_EXERCISE REQUIREMENTS_: Only one span of the listing below is wanted: the lines from the one with "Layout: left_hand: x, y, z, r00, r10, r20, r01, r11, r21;" through the one with "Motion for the", reproduced exactly, both ends kept.

_DATA SEGMENT_:
__________

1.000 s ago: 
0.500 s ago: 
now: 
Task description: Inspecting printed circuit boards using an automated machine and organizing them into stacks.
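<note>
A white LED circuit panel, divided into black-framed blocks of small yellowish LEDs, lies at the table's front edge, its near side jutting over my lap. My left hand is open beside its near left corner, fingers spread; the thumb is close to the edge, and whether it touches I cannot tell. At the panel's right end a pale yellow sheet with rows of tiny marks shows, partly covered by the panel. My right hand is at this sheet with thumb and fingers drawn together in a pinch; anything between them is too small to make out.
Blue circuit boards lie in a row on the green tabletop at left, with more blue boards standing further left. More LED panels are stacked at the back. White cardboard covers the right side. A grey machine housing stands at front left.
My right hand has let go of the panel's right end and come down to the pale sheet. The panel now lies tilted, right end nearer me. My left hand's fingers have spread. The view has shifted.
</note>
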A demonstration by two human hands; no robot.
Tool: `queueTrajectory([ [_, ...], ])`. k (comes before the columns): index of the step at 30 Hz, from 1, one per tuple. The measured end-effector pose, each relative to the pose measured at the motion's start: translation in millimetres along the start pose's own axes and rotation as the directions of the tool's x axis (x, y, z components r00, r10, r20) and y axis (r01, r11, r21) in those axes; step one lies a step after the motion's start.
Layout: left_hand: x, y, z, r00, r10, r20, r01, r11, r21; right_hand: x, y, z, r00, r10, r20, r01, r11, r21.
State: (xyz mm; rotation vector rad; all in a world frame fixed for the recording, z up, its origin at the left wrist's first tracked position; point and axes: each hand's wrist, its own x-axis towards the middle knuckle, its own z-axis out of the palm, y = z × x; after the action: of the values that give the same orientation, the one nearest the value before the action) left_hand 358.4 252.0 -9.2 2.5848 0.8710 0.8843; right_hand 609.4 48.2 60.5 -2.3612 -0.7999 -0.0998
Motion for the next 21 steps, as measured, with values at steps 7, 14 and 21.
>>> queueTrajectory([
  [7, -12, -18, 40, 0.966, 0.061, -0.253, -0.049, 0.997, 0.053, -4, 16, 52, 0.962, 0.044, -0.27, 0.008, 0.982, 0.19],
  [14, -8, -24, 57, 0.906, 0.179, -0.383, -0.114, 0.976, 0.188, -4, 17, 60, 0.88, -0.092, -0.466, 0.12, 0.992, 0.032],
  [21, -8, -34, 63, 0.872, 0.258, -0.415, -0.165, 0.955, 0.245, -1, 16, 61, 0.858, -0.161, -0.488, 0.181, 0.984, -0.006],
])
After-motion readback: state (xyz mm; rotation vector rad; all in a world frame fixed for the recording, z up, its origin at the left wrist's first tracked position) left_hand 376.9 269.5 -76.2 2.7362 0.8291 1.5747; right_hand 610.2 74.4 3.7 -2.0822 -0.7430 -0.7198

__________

_OUTPUT BELOW_:
Layout: left_hand: x, y, z, r00, r10, r20, r01, r11, r21; right_hand: x, y, z, r00, r10, r20, r01, r11, r21.
State: (xyz mm; rotation vector rad; all in a world frame fixed for the recording, z up, its origin at the left wrist's first tracked position; point and axes: each hand's wrist, its own x-axis towards the middle knuckle, its own z-axis out of the palm, y = z × x; after the action: of the values that give the same orientation, the one nearest the value before the action) left_hand 358.4 252.0 -9.2 2.5848 0.8710 0.8843; right_hand 609.4 48.2 60.5 -2.3612 -0.7999 -0.0998
Motion for the next 21 steps, as measured, with values at steps 7, 14 and 21.

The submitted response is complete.